The first quarter of 2018 was very educational to SCANA investors and potential investors, and they should think deeply about those lessons.
3 lessons learned in the past 3 months
Lesson 1 = A floor has developed in support of SCANA’s stock price.
While SCANA’s stock price fell near the $35 level, its adjusted closing price never crossed that line. Its $2.45 dividend, with a resulting yield of better than 6% and a book value in the mid-$30 range, is keeping the stock price floating along. As a result, over the first quarter of 2018, the stock lost just 4.2% of its value since the end of December, based on adjusted closing prices, compared to a 3.3% loss for the XLU. All the gyrations of Dominion Energy's (NYSE:D) offer notwithstanding.
In comparison, the company pursuing the merger with SCANA, Dominion Energy (NYSE:D), saw its share price fall 16% in the first quarter.
That raises lots of questions about which company is the better value at these prices. For an investor, a company’s value is not only its potential earnings but also how much the investor has to pay for those earnings.
If the first quarter of 2018 is any measure, then perhaps investors are finding SCANA relatively cheap from a valuation viewpoint.
With a book value north of $36 and a modest debt-to-equity ratio, there is a business case to be made that SCANA continues to have value despite the gyrations of South Carolina politicians.
Which brings us to the second lesson.
Lesson 2 = South Carolina politicians want to punish SCANA but not to the point of pushing it into bankruptcy.
During the first quarter we learned that while there may be a consensus among South Carolina state legislators to punish the company and shareholders for the failed V. C. Summer nuclear project, there is an equal concern that punishment should not result in bankruptcy.
According to The State newspaper, a study conducted by Bates White Economic Consulting and commissioned by the South Carolina Senate aimed “to answer a question nearly everyone in South Carolina's energy debate is asking: How much can lawmakers strip out of SCE&G's highest-in-the-region power bills without financially crippling the utility.”
Bates White analyzed three questions: (1) what options were available to SCANA (SCE&G’s parent company) and SCE&G in response to an interim rate reduction; (2) what interim reduction in rates could be absorbed by SCANA and/or SCE&G without significantly increasing the likelihood of insolvency; and (3) what are the estimated impacts on SCE&G’s financial metrics associated with various levels of rate reduction?

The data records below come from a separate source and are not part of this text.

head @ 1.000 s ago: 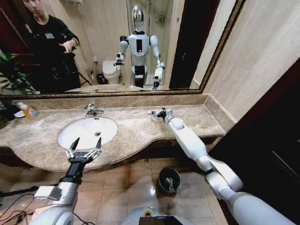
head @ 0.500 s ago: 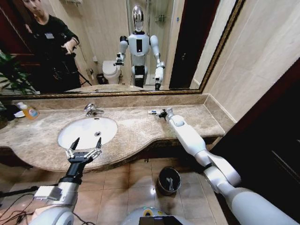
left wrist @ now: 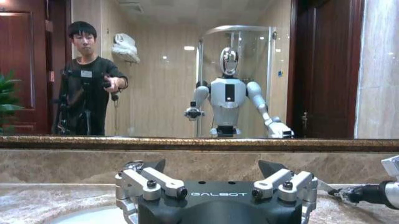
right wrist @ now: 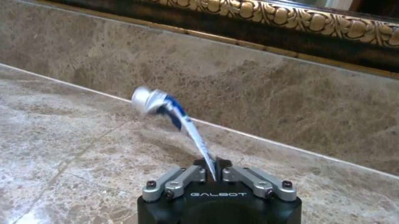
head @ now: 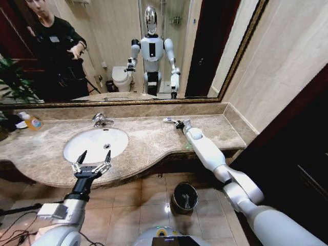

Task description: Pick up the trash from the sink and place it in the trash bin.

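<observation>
Head view: right hand [head: 177, 123] pinches a white tube [right wrist: 163, 108], lifted off the table [head: 154, 141]; trash bin [head: 184, 197] at 6 o'clock awaits. Left hand [head: 91, 163] hovers spread, idle.

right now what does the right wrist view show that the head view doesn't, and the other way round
Right wrist view alone: the blue stripe and capped end of the slim white tube, and the right gripper's fingers shut on its flat tail.

Head view alone: the oval white ceramic sink, the open left gripper at its front edge, and the dark round trash bin on the floor.

Both: the beige-brown marble counter and the held tube.
</observation>
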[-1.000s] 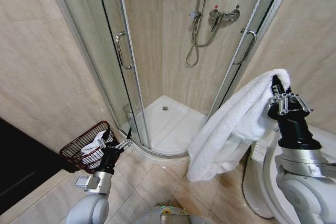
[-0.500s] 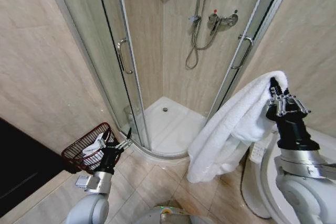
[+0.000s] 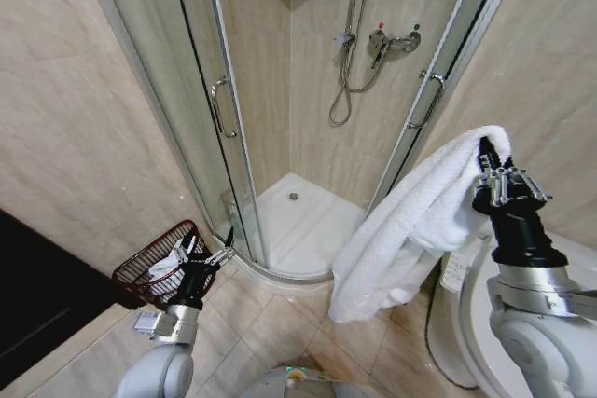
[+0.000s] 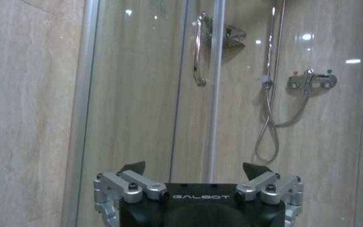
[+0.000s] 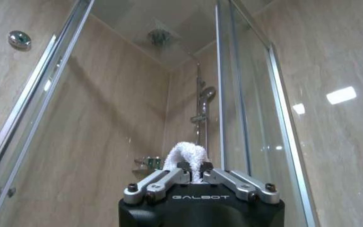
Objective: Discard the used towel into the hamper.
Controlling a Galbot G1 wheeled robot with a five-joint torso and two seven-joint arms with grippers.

The answer, according to the Bates White’s report was “that SCE&G’s interim electric rates could be cut by 13% without significantly increasing the likelihood of insolvency for SCE&G and SCANA.”
In the Charleston Post and Courier’s April 1 opinion, Editorial: Go ahead and slash SCANA rates, the paper argues that “There are still lots of questions to be answered before pursuing a long-term solution to protect SCANA ratepayers. But in the meantime, lawmakers should go ahead and cut rates by at least 13 percent. SCANA won’t like it, of course, but it certainly won’t go bankrupt.”
On March 28, the state Senate approved an amendment to temporarily reduce the rates by 13%, but even though the state Senate passed the amendment, Governor McMaster has said he will veto the measure in its current form.
Politicians in the state are coming around to the conclusion that bankruptcy is a bad idea, not because they are worried about the thousands of employees and shareholders living in South Carolina, but they are being educated that throwing SCANA into bankruptcy court takes away their only leverage over the utility.
In bankruptcy court, they will lose control over SCANA’s future, which may result in a bidder for SCANA even less desirable than Dominion Energy, such as a hedge fund or an out-of-state corporation that may not agree to keep SCANA’s headquarters in South Carolina.
Now I believe they underestimate the damage that eliminating SCANA’s dividend would have on the company’s future, but I believe that whatever final action is taken by the state legislature, they will be careful to not make it a death blow to SCANA.
So, we have two floors being built under SCANA’s stock price. The first is its book value and the second is the elimination of bankruptcy as a probability.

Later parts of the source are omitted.